→ **Exercise brief**
Give back the lines below exactly, but do not include any pictures.

*** Begin section ***

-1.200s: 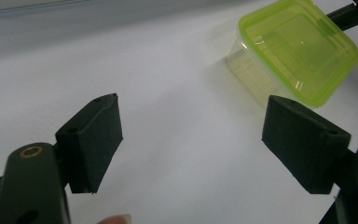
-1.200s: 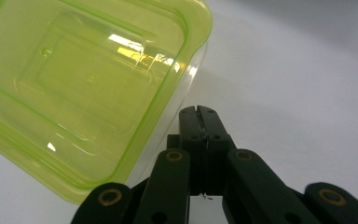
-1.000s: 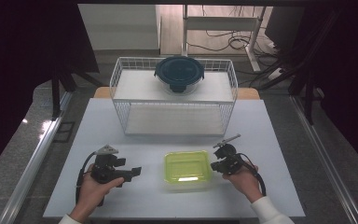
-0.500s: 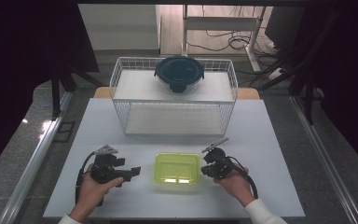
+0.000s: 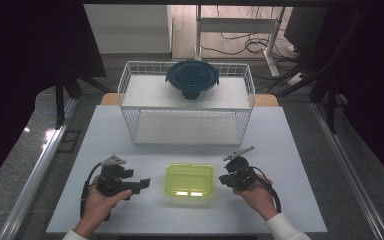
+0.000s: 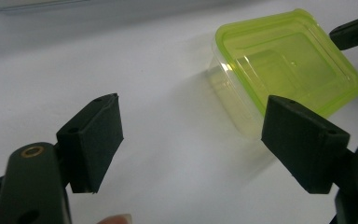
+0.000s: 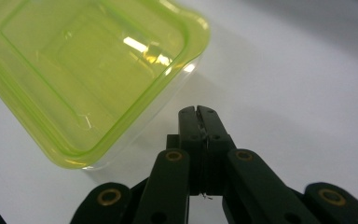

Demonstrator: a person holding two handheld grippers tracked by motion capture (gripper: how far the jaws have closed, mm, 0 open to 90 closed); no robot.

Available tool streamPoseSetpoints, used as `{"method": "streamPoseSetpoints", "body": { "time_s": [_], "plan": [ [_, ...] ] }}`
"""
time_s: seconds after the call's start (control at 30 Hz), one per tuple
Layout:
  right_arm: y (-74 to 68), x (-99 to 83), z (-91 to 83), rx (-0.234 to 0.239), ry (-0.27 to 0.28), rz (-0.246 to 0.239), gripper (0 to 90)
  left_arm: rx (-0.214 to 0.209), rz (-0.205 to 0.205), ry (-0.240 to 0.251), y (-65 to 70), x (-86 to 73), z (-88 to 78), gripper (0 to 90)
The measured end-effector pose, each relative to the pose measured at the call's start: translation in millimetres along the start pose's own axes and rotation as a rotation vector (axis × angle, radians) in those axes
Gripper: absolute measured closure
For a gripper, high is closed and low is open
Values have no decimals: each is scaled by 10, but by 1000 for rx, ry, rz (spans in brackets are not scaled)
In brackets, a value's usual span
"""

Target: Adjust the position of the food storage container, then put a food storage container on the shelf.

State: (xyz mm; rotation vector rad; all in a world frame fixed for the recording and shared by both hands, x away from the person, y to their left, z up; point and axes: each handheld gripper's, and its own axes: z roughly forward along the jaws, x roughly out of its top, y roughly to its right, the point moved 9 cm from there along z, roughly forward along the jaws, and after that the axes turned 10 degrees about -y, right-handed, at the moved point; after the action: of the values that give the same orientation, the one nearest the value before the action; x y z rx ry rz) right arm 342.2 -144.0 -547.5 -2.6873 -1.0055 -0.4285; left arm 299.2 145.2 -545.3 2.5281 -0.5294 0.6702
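1. Two tongs are held either side of the green-lidded container (image 5: 190,180), resting on the tabletop (image 5: 290,150) between them.
2. Left tongs (image 6: 191,140) are spread wide, empty.
3. Right tongs (image 7: 199,116) are fully closed, empty, just beside the container's edge.
4. Approach is judged in hand; opening the right tongs is required next.

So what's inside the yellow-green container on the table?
Nothing that can be seen: through the translucent lid of the yellow-green container and its clear walls, the high view and both gripper views show only bare plastic and glare. The lid is on, so small contents under the reflections cannot be ruled out.
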Motion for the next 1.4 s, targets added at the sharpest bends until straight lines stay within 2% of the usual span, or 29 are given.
{"method": "streamPoseSetpoints", "body": {
  "time_s": [0.1, 0.17, 0.2, 0.33, 0.4, 0.47, 0.5, 0.6, 0.7, 0.87, 1.03, 1.4],
  "plan": [
    [34, -10, -128, 16, 64, 34, 880, -2, -2, 3, 0, 1, -7, 202],
    [33, -21, -210, 51, 112, 50, 852, -2, -2, 3, -1, 1, -7, 202],
    [36, -25, -239, 67, 131, 60, 809, 0, -3, 4, -3, 2, -4, 202],
    [41, -25, -278, 98, 182, 121, 478, 1, -5, 2, -5, 1, -4, 203],
    [30, -19, -299, 125, 209, 147, 394, 0, -5, 1, -7, 0, -7, 204],
    [5, -14, -328, 182, 222, 166, 318, -1, -6, 2, -10, 1, -7, 204],
    [-22, -7, -343, 226, 234, 175, 301, 0, -6, 2, -13, 1, -7, 205],
    [-43, -11, -348, 253, 242, 181, 262, 0, -10, 4, -21, 1, -10, 210],
    [-23, -21, -331, 219, 246, 188, 215, -4, -18, 10, -22, 4, -20, 223],
    [-39, -21, -329, 215, 254, 184, 213, -14, -23, 16, -3, 18, -40, 245],
    [-77, -8, -324, 250, 258, 181, 213, -23, -27, 13, 5, 26, -27, 243],
    [-88, -15, -273, 252, 247, 197, 230, -51, -56, 15, 21, 75, -1, 241]
  ]
}}
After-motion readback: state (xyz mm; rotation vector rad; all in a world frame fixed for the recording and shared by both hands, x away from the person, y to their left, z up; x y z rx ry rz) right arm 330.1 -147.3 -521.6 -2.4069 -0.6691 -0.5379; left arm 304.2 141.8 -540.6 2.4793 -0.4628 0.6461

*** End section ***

→ **Response**
-1.200s: 
-1.200s: 
-1.000s: 
-0.500s: 
+0.000s: 
+0.000s: 
+0.000s: 

Demonstrator: a person holding two handheld grippers tracked by motion capture (gripper: how far the jaws have closed, mm, 0 open to 90 closed); no robot.

Available tool streamPoseSetpoints, used as `{"method": "streamPoseSetpoints", "body": { "time_s": [_], "plan": [ [_, ...] ] }}`
"""
time_s: seconds after the call's start (control at 30 Hz), one per tuple
Layout:
  right_arm: y (-74 to 68), x (-99 to 83), z (-91 to 83), rx (-0.234 to 0.239), ry (-0.27 to 0.28), rz (-0.246 to 0.239), gripper (0 to 90)
  left_arm: rx (-0.214 to 0.209), rz (-0.205 to 0.205), ry (-0.240 to 0.251), y (-65 to 70), x (-86 to 73), z (-88 to 78), gripper (0 to 90)
The measured end-effector pose, each relative to the pose measured at the call's start: translation in millimetres along the start pose's own axes and rotation as a rotation vector (axis × angle, radians) in those axes
Gripper: absolute measured closure
For a gripper, high is closed and low is open
Values have no decimals: each is scaled by 10, but by 1000 for rx, ry, rz (spans in brackets are not scaled)
In brackets, a value's usual span
"""

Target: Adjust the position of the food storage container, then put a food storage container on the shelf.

State: (xyz mm; rotation vector rad; all in a world frame fixed for the recording and shared by both hands, x away from the person, y to their left, z up; point and axes: each handheld gripper's, and its own axes: z roughly forward along the jaws, x roughly out of its top, y roughly to its right, the point moved 9 cm from there along z, roughly forward along the jaws, and after that the axes turned 10 degrees about -y, right-handed, at the moved point; after the action: of the values that give the same orientation, the one nearest the value before the action; x y z rx ry rz) right arm 342.2 -144.0 -547.5 -2.6873 -1.0055 -0.4285; left arm 299.2 145.2 -545.3 2.5281 -0.5294 0.6702
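1. Two tongs are held either side of the green-lidded container (image 5: 190,180), resting on the tabletop (image 5: 290,150) between them.
2. Left tongs (image 6: 191,140) are spread wide, empty.
3. Right tongs (image 7: 199,116) are fully closed, empty, just beside the container's edge.
4. Approach is judged in hand; opening the right tongs is required next.

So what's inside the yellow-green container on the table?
Nothing that can be seen: through the translucent lid of the yellow-green container and its clear walls, the high view and both gripper views show only bare plastic and glare. The lid is on, so small contents under the reflections cannot be ruled out.
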Motion for the next 1.4 s, targets added at the sharpest bends until straight lines stay within 2% of the usual span, or 29 are given.
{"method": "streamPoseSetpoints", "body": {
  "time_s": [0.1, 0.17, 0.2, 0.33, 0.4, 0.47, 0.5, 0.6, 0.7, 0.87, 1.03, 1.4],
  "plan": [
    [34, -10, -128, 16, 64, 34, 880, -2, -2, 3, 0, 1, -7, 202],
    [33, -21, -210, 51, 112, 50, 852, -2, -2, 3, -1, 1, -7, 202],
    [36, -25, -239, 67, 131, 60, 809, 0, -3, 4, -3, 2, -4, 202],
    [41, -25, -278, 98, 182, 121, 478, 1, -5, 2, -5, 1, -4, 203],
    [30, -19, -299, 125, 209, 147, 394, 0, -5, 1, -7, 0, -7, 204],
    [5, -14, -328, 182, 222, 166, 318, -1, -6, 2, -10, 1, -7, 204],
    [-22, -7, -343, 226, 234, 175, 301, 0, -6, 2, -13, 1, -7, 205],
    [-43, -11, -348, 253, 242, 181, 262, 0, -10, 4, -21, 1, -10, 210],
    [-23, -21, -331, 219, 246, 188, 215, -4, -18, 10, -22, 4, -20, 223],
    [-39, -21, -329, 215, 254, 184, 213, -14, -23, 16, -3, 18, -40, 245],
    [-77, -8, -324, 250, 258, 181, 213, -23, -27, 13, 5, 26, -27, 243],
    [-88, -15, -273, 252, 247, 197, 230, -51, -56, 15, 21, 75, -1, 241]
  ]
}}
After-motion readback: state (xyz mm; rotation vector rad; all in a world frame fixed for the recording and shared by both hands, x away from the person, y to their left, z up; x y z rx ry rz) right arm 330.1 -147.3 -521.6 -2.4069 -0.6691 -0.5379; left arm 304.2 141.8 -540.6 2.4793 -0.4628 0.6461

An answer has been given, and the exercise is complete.